Scan the listing below. Copy each line that contains "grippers".

(SOURCE DATA)
•••
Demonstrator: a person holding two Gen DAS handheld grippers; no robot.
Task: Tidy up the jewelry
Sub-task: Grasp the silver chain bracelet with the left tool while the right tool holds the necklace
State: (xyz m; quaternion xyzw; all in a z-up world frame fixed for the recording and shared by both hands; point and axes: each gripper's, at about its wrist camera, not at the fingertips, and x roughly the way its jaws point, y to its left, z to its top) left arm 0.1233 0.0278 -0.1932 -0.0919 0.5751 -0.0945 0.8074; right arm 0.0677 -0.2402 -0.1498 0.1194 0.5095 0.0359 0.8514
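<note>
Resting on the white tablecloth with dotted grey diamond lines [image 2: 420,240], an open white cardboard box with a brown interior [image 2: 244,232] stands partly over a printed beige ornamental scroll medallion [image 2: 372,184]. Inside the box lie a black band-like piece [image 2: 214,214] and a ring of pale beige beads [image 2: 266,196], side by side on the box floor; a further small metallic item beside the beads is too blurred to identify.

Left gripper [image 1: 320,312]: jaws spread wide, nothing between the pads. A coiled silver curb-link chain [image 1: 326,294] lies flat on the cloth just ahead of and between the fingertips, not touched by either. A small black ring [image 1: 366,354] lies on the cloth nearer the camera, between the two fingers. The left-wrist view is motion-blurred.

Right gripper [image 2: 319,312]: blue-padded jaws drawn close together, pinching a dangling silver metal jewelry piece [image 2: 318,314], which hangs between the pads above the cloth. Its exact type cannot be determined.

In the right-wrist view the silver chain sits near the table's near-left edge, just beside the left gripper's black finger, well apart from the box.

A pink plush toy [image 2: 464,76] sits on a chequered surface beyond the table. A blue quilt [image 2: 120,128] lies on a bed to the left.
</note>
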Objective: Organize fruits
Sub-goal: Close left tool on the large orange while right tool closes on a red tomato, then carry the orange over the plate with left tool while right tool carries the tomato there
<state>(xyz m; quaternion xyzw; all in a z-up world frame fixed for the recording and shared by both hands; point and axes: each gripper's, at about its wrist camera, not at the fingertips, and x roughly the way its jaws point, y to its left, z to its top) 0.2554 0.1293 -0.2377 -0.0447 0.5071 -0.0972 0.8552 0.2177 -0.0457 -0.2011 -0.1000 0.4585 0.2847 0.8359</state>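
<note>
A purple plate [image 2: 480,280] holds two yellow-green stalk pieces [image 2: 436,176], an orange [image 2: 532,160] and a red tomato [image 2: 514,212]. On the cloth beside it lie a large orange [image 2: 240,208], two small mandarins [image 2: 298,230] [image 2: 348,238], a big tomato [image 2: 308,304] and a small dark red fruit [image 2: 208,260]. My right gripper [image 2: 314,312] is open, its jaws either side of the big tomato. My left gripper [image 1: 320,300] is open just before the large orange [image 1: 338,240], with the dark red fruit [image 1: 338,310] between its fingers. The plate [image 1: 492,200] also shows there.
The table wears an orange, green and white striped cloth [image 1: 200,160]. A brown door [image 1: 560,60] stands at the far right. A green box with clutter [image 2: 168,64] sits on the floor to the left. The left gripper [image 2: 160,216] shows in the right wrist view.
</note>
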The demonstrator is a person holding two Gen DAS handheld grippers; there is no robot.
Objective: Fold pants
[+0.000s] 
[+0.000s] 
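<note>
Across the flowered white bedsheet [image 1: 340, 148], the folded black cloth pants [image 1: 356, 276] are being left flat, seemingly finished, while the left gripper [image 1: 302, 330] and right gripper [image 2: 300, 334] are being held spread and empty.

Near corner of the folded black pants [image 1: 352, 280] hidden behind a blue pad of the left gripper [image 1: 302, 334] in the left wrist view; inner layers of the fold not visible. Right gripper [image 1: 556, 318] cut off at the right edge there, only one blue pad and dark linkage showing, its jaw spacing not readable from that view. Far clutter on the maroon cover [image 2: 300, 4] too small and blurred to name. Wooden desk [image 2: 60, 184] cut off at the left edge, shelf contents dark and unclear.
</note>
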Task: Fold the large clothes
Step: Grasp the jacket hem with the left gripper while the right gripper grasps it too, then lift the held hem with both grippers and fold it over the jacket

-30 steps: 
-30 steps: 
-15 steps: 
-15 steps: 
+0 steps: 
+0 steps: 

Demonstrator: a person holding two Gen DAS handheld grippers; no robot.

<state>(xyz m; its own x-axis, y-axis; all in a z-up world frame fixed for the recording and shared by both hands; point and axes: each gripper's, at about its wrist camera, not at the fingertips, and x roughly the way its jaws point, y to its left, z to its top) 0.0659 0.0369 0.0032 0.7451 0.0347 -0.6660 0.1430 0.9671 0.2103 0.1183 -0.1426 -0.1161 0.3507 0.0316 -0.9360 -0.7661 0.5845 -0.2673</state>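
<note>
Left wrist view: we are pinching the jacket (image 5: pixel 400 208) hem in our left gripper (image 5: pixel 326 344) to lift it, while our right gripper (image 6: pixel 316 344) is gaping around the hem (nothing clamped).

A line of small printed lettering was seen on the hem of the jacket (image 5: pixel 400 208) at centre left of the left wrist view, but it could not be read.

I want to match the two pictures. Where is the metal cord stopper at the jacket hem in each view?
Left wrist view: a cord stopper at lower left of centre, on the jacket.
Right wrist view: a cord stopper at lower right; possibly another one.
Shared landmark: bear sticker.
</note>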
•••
(WRITTEN SOLUTION)
Demonstrator: a person holding two Gen DAS handheld grippers; no robot.
The demonstrator is a person holding two Gen DAS handheld grippers; there is no robot.
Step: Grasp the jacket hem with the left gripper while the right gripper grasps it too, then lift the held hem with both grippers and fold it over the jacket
Demonstrator: a person holding two Gen DAS handheld grippers; no robot.

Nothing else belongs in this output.